→ WORK ITEM:
Whenever a line below mentions the word "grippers", that line should be copied.

::::::::

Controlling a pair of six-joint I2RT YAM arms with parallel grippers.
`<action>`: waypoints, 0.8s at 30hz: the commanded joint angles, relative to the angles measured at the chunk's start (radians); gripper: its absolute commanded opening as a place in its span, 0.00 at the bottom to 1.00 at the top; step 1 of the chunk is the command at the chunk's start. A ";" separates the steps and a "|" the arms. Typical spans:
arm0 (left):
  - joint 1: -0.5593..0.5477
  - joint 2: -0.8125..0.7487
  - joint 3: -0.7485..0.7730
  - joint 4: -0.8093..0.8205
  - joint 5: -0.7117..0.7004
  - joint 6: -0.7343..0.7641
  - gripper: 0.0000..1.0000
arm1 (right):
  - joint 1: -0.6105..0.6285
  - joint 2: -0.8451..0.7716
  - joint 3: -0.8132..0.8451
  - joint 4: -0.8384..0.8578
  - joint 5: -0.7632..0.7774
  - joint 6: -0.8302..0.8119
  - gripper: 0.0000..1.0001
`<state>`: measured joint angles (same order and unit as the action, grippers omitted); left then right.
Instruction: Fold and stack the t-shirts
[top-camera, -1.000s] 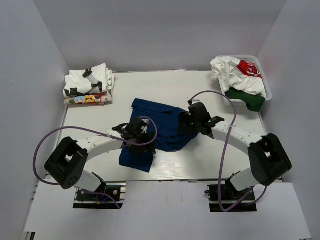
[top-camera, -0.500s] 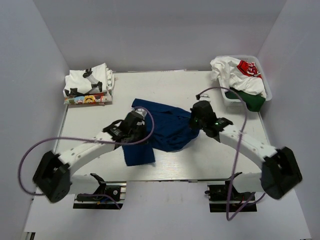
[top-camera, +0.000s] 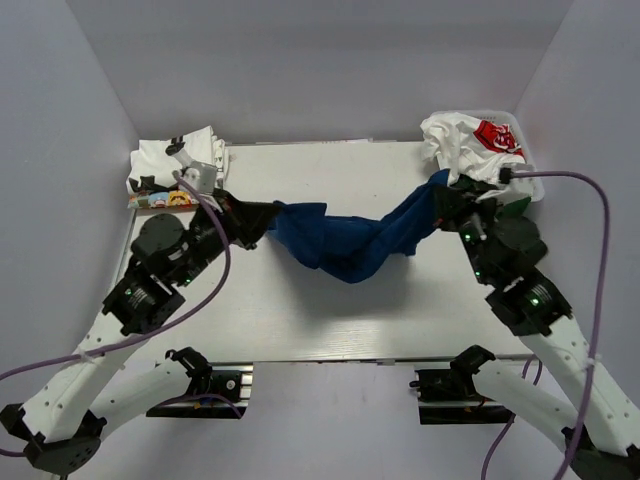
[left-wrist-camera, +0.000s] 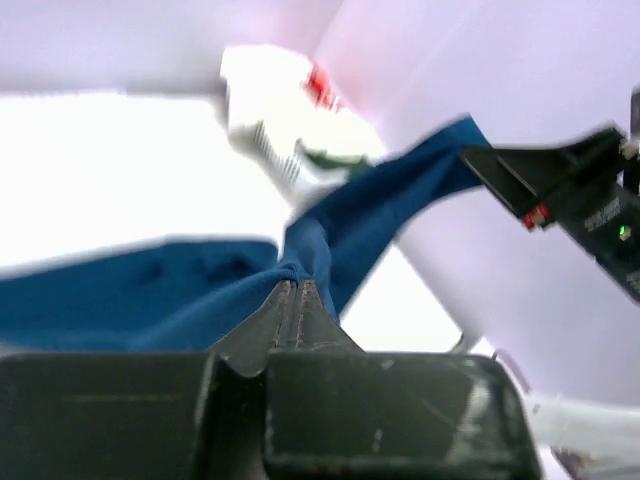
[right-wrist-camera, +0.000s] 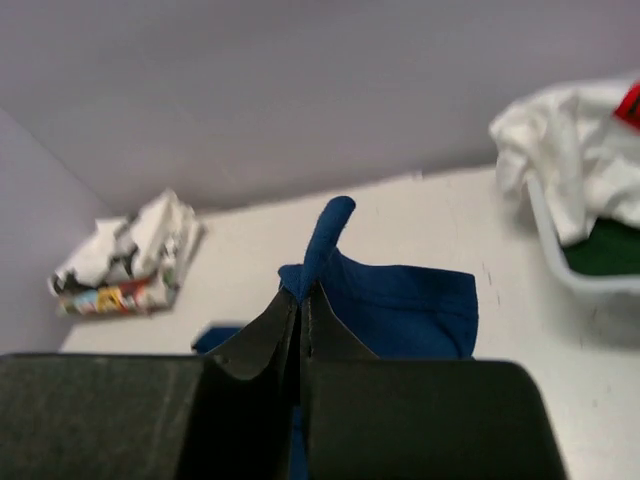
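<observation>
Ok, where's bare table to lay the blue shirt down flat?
Bare: the near half of the white table, under the dark blue cloth t-shirt hanging between left hand and right hand, and the far strip between the folded stack of printed white t-shirts and the white plastic mesh basket. Crowded: both far corners.

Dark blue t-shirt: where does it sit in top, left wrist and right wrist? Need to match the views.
Top external: dark blue t-shirt at centre, stretched left to right.
Left wrist: a band from lower left to upper right.
Right wrist: centre, slightly low.
Shared landmark: heap of white tees with red print.
</observation>
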<state>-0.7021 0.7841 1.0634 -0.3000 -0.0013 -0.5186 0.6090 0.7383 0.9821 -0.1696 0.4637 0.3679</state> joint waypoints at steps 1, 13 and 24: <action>0.003 -0.026 0.101 0.063 0.024 0.087 0.00 | -0.006 -0.053 0.116 0.085 0.024 -0.090 0.00; 0.003 -0.052 0.475 0.006 0.126 0.167 0.00 | -0.003 -0.160 0.498 0.030 -0.352 -0.293 0.00; 0.003 0.168 0.557 -0.040 -0.162 0.198 0.00 | 0.000 0.056 0.489 0.073 -0.117 -0.437 0.00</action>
<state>-0.7021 0.8021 1.6547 -0.2764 -0.0502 -0.3321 0.6044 0.6769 1.5322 -0.1230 0.2249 0.0017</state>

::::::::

→ SOLVED PROBLEM:
Controlling a pair of six-joint I2RT YAM arms with parallel grippers.
`<state>`: measured joint angles (same order and unit as the action, grippers omitted); left then right.

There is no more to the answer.